De même, alors que les systèmes CP monoculaires atteignent des performances élevées en matière de camouflage dans des conditions de faible luminosité (pupilles grandes ouvertes), ils souffrent souvent d'un faible courant photoélectrique dans les scénarios sombres. Les optiques félines (et artificielles actuelles) contournent cette limitation non seulement en dilatant complètement leurs VP, mais aussi en utilisant leur tapetum lucidum (ou, dans le cas artificiel, leurs réflecteurs métalliques) pour réfléchir la lumière ambiante sur la pupille, améliorant encore l'acquisition de cibles en basse lumière. Notamment, les comparaisons entre les optiques CP conventionnelles et les optiques actuelles inspirées des VP ont révélé que le nouveau système est 52 à 58 % plus efficace en photoabsorption que les technologies traditionnelles.

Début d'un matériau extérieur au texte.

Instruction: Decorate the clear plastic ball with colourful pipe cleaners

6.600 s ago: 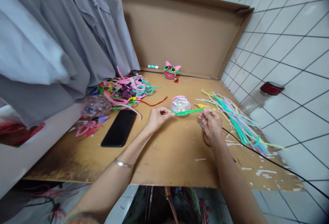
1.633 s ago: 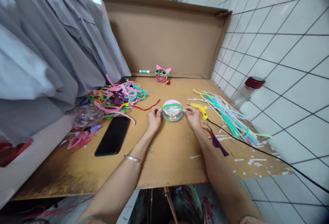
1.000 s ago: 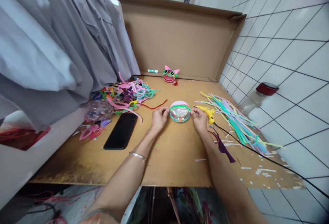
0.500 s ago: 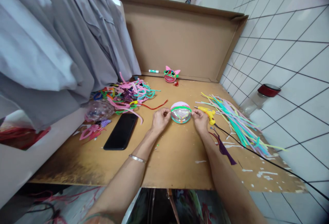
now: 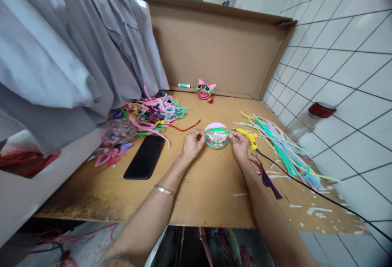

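A round clear piece (image 5: 217, 139) with a green strip across it and a pale pink upper part rests between my hands, over the middle of the table. My left hand (image 5: 192, 142) pinches the green strip's left end at the rim. At the opposite rim, the fingertips of my right hand (image 5: 239, 143) are pressed together on the strip's right end. Just right of that hand lies a yellow glue gun (image 5: 249, 136) with a black cable.
Tangled pipe cleaners (image 5: 159, 110), a clear bag (image 5: 118, 131) and a black phone (image 5: 143, 157) lie left. Straight pipe cleaners (image 5: 281, 146), a purple tassel (image 5: 271, 184) and a red-lidded jar (image 5: 309, 118) are right. A pink-eared figure (image 5: 204, 90) stands by the cardboard (image 5: 214, 46).
The view has shifted very slightly. Both hands keep their hold at the sides of the round piece, with hardly any movement.
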The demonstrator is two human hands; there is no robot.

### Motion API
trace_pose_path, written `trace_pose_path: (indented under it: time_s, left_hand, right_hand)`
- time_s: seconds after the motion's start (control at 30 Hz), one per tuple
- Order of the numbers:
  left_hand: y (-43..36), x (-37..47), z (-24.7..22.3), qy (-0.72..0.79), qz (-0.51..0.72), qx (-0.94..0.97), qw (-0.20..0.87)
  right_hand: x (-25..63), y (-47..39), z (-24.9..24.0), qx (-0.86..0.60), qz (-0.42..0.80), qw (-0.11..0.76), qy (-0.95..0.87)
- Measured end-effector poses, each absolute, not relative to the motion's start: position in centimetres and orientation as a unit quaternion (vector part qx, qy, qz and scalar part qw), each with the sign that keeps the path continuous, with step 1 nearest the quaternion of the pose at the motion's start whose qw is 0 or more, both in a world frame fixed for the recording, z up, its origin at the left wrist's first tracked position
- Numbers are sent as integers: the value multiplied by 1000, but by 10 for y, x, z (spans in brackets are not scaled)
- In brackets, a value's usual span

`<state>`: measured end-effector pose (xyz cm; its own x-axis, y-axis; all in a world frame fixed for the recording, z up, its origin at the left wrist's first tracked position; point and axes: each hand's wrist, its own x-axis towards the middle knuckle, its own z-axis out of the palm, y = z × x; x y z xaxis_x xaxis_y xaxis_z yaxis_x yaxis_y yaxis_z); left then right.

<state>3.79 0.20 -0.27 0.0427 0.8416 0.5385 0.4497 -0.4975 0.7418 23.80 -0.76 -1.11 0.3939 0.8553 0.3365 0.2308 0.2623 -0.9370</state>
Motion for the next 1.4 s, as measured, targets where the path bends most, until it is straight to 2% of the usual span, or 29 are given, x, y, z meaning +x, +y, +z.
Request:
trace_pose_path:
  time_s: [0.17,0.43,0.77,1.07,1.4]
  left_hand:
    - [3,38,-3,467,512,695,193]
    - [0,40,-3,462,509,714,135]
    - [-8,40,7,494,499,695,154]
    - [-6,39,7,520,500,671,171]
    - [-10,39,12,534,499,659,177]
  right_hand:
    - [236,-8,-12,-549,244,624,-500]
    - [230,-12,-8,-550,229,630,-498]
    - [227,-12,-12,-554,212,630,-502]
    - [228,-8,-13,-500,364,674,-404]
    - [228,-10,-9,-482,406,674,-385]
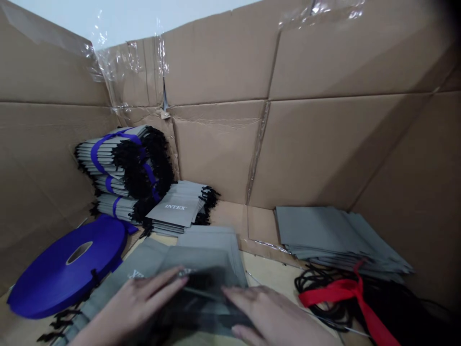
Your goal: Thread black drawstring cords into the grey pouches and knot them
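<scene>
My left hand [144, 298] is at the lower middle, its fingers closed on the left side of a grey fabric pouch [201, 259]. On the pouch's right side my right hand [266, 310] grips near the edge, with thumb and fingers apart around it. Motion smears the fingertips and the near part of this pouch. Under and behind it lie more flat grey pouches [216, 233]. To the left, a slanted row of grey pouches [111, 283] with black cord ends runs beneath my left forearm.
Bundles of grey pouches tied with blue ribbon [122, 158] stand at the back left. Nearby are an INTEX-printed stack [176, 206] and a blue ribbon roll [50, 274]. Rightward lie grey pieces [320, 230], black cords [403, 307] and a red ribbon [334, 292]. Cardboard walls [216, 149] surround everything.
</scene>
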Demonstrator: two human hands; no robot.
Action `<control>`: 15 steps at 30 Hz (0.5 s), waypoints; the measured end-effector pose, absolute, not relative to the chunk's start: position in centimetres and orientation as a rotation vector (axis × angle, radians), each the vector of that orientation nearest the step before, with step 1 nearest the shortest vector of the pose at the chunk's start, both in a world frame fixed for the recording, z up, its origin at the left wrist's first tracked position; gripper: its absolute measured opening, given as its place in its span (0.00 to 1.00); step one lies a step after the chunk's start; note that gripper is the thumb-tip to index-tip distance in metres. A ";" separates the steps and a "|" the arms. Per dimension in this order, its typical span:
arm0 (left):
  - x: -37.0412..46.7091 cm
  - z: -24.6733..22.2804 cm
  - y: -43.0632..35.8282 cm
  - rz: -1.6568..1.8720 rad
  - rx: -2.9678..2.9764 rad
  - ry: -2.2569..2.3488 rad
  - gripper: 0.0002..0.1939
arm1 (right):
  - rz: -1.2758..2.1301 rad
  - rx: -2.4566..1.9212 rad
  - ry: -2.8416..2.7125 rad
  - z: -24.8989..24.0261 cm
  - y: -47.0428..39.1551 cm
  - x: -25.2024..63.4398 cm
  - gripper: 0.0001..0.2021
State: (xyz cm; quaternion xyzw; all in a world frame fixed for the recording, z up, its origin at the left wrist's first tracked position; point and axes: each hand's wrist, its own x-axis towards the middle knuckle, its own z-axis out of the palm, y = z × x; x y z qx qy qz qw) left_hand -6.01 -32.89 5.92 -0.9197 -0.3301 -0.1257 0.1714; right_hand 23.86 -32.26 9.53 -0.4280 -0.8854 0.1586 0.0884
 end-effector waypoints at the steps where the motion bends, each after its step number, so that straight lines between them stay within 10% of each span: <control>1: -6.9 5.6 -32.6 -0.395 -2.577 -1.043 0.33 | 0.493 -1.378 -2.613 9.4 -32.0 24.2 0.26; 5: -8.5 4.5 -31.5 -0.682 -2.413 -1.182 0.33 | 0.490 -1.437 -2.733 8.4 -30.5 24.4 0.35; 15: -2.5 0.5 -31.9 -0.387 -2.737 -0.846 0.25 | 0.166 -1.340 -2.849 9.3 -31.7 23.5 0.11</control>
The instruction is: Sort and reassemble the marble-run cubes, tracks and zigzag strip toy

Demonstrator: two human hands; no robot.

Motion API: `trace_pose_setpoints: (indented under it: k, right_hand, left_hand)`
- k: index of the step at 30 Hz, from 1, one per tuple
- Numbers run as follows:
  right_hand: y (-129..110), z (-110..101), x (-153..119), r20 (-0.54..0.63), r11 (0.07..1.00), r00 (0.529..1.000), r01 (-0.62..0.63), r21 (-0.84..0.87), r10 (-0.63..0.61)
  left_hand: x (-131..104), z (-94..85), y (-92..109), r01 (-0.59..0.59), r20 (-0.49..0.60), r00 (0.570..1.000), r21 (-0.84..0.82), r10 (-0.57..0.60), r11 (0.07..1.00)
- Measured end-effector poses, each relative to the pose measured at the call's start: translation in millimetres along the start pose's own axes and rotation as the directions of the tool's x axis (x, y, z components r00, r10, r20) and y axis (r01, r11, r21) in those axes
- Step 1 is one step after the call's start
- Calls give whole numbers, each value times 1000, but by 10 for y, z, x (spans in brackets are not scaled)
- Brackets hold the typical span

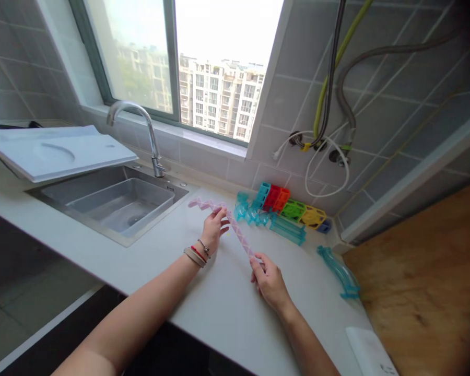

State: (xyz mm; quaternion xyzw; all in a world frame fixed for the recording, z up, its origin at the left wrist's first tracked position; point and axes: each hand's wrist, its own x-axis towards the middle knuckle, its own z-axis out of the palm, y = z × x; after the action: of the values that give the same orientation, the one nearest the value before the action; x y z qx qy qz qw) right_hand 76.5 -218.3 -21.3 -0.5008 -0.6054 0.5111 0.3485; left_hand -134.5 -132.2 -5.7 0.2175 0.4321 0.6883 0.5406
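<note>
A pale pink and lilac snake puzzle (240, 236), made of small triangular wedges, is held above the white counter. It has a bend near its middle: one zigzag part points left towards the sink, and a straighter part slopes down to the right. My left hand (213, 228) pinches it near the bend, thumb on top and the other fingers partly spread below. My right hand (270, 279) is closed round the lower right end, and its fingers hide the tip. Bracelets circle my left wrist.
Clear blue plastic track pieces (288, 230) and coloured plastic blocks (293, 210) line the wall. A curved blue piece (339, 271) lies at the right. A sink (127, 243) with a faucet (152, 136) is at the left, a white board (62, 151) over its corner. A white cable (307, 180) hangs above.
</note>
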Motion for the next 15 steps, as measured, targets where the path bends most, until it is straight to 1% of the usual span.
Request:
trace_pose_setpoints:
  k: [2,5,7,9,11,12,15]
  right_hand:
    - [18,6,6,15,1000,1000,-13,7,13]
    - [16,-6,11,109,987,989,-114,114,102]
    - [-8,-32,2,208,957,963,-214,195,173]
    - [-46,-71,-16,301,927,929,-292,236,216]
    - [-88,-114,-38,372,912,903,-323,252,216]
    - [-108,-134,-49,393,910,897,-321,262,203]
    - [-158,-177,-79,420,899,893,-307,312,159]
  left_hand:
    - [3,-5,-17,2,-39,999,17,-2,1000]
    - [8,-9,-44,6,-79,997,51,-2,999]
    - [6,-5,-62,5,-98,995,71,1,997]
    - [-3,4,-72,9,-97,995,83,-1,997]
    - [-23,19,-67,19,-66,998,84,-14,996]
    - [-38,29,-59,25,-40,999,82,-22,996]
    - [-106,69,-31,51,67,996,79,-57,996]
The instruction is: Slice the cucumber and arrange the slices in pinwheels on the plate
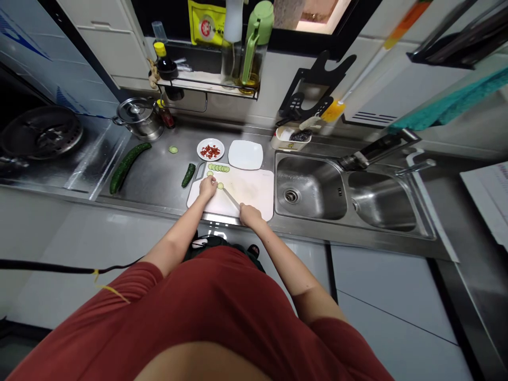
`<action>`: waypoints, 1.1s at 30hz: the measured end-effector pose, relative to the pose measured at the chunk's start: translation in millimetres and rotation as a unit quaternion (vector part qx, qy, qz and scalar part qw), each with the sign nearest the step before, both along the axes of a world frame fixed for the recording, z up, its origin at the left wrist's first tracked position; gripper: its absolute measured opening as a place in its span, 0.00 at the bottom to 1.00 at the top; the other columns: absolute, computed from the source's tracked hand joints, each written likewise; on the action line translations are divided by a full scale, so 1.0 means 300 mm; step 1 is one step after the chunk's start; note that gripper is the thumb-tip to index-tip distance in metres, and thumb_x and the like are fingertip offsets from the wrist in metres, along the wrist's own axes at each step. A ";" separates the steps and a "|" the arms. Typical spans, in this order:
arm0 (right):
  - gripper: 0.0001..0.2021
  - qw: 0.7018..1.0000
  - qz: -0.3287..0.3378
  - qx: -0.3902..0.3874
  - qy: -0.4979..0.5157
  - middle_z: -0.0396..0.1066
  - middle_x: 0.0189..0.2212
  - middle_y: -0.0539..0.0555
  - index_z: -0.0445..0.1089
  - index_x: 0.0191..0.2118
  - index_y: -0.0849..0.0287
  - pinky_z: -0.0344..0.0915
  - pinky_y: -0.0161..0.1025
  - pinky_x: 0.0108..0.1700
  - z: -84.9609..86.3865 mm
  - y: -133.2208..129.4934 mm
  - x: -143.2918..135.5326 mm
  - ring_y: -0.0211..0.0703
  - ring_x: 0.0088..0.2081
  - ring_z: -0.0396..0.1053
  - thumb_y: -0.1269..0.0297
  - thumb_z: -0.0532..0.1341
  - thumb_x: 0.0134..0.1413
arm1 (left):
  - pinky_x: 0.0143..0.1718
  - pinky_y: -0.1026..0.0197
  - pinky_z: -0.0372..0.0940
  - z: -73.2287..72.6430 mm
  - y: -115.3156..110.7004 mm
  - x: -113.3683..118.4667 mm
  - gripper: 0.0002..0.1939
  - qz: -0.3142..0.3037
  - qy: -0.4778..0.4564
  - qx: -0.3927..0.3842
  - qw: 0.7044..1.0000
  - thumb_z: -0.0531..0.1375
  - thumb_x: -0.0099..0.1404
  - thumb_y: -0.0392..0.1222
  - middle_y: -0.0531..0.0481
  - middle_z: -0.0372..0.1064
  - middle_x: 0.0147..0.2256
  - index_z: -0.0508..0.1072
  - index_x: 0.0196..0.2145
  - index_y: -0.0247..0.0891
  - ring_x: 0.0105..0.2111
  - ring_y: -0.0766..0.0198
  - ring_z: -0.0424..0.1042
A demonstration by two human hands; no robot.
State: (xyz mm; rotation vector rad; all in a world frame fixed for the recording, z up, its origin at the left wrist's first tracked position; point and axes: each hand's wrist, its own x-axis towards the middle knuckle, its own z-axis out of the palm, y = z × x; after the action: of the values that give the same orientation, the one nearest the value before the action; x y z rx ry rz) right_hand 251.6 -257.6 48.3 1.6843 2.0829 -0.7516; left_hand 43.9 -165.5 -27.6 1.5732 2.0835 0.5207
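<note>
My right hand [250, 216] is wrapped round the handle of a knife [231, 198], whose blade points up and left over the white cutting board [254, 193]. A round cucumber slice [220, 186] lies at the blade's tip. My left hand [208, 188] is at the board's left part with its fingers pressed together; what they hold, if anything, is too small to tell. Another slice [210, 173] lies just above it. A row of overlapping cucumber slices [218, 168] runs along the board's top edge. A cut cucumber piece [188, 175] lies left of the board.
Behind the board are a plate of chopped red pieces [210, 150] and a white square plate [245, 154]. A whole cucumber [127, 166], a cucumber end [173, 150] and a steel pot [138, 117] are left. The double sink [309, 188] is right.
</note>
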 end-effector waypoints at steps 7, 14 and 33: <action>0.16 1.000 -0.002 -0.006 0.001 0.72 0.44 0.65 0.63 0.51 0.62 0.67 0.42 0.43 0.000 -0.011 0.003 0.52 0.48 0.71 0.75 0.52 0.57 | 0.46 0.60 0.61 -0.008 -0.039 0.015 0.12 -0.017 0.002 0.031 0.999 0.54 0.62 0.37 0.43 0.71 0.41 0.73 0.42 0.37 0.42 0.57 0.70; 0.16 1.000 0.000 -0.004 0.001 0.72 0.45 0.65 0.63 0.51 0.62 0.66 0.42 0.43 0.002 -0.027 0.017 0.51 0.48 0.71 0.75 0.52 0.59 | 0.50 0.58 0.61 -0.008 -0.075 0.024 0.13 -0.041 0.017 0.050 0.998 0.52 0.65 0.37 0.41 0.68 0.43 0.74 0.44 0.38 0.46 0.55 0.68; 0.15 0.978 -0.188 0.089 0.017 0.73 0.43 0.62 0.62 0.52 0.60 0.60 0.38 0.41 -0.047 -0.067 0.158 0.49 0.45 0.71 0.60 0.46 0.66 | 0.52 0.55 0.61 0.007 -0.101 0.053 0.11 -0.045 0.014 0.068 0.997 0.57 0.62 0.40 0.41 0.66 0.43 0.74 0.42 0.38 0.48 0.52 0.66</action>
State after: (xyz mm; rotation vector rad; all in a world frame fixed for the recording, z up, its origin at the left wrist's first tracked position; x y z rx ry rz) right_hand 299.1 -277.7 34.2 2.2168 1.9235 -0.7216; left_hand 59.7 -195.8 -25.4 1.7523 2.0242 0.6234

Malgré ces avancées, les chercheurs ont noté une limitation principale de leur système : son champ de vision étroit. Des innovations dans le mouvement des systèmes optiques (peut-être inspirées par les mouvements de la tête des chats) seront nécessaires avant que ces systèmes puissent être intégrés à la robotique autonome.
Conclusions
La présente étude décrit le développement et la validation d'un nouveau système de vision inspiré de l'œil félin. Le système se compose d'une lentille à ouverture variable et d'un réseau de photodiodes en silicium métallique pour obtenir un suivi d'objets et une suppression du camouflage sans précédent au niveau matériel, quelle que soit l'intensité de la lumière ambiante. Bien que ce système de vision souffre d'un faible champ de vision, les progrès dans le domaine du mouvement robotique pourraient permettre son intégration dans la robotique autonome, ouvrant ainsi la voie à une nouvelle génération de systèmes de surveillance et de suivi sans pilote.